▸ Exercise
Across the whole listing, filter for the string "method" and copy every line that has it.

Given records section start

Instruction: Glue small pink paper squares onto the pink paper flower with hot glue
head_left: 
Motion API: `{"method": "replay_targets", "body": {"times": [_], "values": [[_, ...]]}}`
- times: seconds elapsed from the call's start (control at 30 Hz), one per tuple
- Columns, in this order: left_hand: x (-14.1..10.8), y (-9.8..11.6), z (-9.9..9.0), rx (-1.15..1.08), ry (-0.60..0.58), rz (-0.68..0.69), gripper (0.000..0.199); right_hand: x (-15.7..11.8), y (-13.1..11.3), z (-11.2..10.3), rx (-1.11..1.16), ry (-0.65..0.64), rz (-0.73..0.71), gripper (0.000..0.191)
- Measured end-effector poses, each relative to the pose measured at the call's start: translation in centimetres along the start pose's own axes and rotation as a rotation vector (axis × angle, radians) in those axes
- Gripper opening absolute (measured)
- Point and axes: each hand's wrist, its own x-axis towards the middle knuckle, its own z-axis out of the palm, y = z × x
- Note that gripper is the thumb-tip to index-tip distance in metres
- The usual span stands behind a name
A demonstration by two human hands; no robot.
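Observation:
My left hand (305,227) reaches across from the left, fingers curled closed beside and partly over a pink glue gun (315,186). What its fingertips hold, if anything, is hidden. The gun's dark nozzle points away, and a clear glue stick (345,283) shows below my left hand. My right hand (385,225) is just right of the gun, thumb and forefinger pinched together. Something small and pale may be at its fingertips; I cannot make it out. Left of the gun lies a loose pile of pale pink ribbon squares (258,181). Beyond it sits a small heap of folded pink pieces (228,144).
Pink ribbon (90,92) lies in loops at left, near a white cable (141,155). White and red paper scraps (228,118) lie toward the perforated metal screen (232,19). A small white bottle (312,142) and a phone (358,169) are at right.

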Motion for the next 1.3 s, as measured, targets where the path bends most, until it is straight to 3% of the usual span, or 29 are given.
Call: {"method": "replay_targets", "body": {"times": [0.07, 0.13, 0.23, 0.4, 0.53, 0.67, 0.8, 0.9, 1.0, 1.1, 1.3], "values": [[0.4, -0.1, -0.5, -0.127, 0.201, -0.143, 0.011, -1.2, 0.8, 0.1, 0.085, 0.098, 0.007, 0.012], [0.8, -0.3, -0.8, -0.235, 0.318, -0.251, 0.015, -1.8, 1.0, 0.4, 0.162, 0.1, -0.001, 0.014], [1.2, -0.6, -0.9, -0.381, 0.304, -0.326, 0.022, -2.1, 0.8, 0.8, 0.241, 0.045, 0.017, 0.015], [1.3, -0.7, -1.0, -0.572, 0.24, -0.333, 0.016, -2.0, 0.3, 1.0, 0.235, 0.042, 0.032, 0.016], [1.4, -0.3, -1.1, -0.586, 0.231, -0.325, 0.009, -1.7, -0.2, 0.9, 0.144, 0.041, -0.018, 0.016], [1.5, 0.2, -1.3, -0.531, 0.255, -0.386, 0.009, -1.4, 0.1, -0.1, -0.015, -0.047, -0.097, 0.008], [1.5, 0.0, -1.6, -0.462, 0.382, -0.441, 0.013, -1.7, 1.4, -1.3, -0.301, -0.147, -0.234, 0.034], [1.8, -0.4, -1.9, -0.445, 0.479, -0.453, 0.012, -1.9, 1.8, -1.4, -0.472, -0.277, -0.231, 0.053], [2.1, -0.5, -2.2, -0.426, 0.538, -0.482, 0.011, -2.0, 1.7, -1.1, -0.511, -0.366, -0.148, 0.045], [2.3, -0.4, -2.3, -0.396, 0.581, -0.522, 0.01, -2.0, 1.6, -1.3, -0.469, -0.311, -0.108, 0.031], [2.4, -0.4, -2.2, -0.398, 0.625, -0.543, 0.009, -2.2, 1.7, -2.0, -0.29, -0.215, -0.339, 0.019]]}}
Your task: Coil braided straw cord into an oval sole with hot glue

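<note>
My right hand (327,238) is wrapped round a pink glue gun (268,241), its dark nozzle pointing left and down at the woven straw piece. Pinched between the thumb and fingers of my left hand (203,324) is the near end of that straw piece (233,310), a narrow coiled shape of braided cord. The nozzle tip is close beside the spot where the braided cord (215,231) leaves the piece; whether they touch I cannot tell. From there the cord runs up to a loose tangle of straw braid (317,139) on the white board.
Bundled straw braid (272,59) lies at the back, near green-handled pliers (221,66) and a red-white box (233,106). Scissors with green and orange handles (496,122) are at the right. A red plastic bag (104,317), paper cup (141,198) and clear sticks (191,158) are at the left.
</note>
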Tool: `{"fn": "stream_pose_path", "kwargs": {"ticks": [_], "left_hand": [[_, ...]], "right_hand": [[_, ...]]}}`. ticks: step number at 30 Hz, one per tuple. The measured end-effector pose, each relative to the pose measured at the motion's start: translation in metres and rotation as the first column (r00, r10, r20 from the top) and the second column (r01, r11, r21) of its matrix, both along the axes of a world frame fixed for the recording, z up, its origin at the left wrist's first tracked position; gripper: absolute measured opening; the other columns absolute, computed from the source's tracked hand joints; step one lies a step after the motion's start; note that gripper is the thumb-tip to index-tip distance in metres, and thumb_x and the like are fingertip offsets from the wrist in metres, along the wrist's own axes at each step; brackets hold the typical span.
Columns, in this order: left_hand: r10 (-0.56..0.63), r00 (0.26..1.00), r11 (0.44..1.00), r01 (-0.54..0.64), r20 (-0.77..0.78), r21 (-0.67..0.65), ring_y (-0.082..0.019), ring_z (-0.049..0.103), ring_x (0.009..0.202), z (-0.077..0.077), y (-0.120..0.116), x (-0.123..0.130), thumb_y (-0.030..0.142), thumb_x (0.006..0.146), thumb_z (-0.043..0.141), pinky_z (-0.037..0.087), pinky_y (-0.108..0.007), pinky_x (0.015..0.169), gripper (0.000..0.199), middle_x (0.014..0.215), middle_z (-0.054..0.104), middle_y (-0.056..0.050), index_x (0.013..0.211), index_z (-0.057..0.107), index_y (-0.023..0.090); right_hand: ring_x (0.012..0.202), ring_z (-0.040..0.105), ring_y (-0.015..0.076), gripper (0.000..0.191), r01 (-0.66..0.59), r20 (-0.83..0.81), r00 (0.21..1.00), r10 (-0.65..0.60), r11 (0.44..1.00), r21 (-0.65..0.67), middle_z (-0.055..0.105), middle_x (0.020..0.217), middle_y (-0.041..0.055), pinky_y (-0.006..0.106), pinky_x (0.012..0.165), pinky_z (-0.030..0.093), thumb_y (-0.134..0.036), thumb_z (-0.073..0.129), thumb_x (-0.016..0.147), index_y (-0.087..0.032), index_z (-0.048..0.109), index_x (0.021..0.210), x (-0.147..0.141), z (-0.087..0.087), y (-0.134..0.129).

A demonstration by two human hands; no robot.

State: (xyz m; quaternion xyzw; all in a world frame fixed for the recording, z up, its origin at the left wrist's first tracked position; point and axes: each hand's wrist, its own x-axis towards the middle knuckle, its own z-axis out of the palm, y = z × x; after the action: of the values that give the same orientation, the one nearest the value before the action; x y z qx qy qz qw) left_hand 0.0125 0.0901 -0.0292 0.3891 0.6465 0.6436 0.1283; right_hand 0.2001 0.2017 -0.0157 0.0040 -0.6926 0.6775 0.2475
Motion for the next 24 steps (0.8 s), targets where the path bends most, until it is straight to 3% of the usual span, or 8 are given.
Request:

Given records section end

▸ Written answer
Motion API: `{"method": "replay_targets", "body": {"times": [_], "values": [[_, ...]]}}`
Call: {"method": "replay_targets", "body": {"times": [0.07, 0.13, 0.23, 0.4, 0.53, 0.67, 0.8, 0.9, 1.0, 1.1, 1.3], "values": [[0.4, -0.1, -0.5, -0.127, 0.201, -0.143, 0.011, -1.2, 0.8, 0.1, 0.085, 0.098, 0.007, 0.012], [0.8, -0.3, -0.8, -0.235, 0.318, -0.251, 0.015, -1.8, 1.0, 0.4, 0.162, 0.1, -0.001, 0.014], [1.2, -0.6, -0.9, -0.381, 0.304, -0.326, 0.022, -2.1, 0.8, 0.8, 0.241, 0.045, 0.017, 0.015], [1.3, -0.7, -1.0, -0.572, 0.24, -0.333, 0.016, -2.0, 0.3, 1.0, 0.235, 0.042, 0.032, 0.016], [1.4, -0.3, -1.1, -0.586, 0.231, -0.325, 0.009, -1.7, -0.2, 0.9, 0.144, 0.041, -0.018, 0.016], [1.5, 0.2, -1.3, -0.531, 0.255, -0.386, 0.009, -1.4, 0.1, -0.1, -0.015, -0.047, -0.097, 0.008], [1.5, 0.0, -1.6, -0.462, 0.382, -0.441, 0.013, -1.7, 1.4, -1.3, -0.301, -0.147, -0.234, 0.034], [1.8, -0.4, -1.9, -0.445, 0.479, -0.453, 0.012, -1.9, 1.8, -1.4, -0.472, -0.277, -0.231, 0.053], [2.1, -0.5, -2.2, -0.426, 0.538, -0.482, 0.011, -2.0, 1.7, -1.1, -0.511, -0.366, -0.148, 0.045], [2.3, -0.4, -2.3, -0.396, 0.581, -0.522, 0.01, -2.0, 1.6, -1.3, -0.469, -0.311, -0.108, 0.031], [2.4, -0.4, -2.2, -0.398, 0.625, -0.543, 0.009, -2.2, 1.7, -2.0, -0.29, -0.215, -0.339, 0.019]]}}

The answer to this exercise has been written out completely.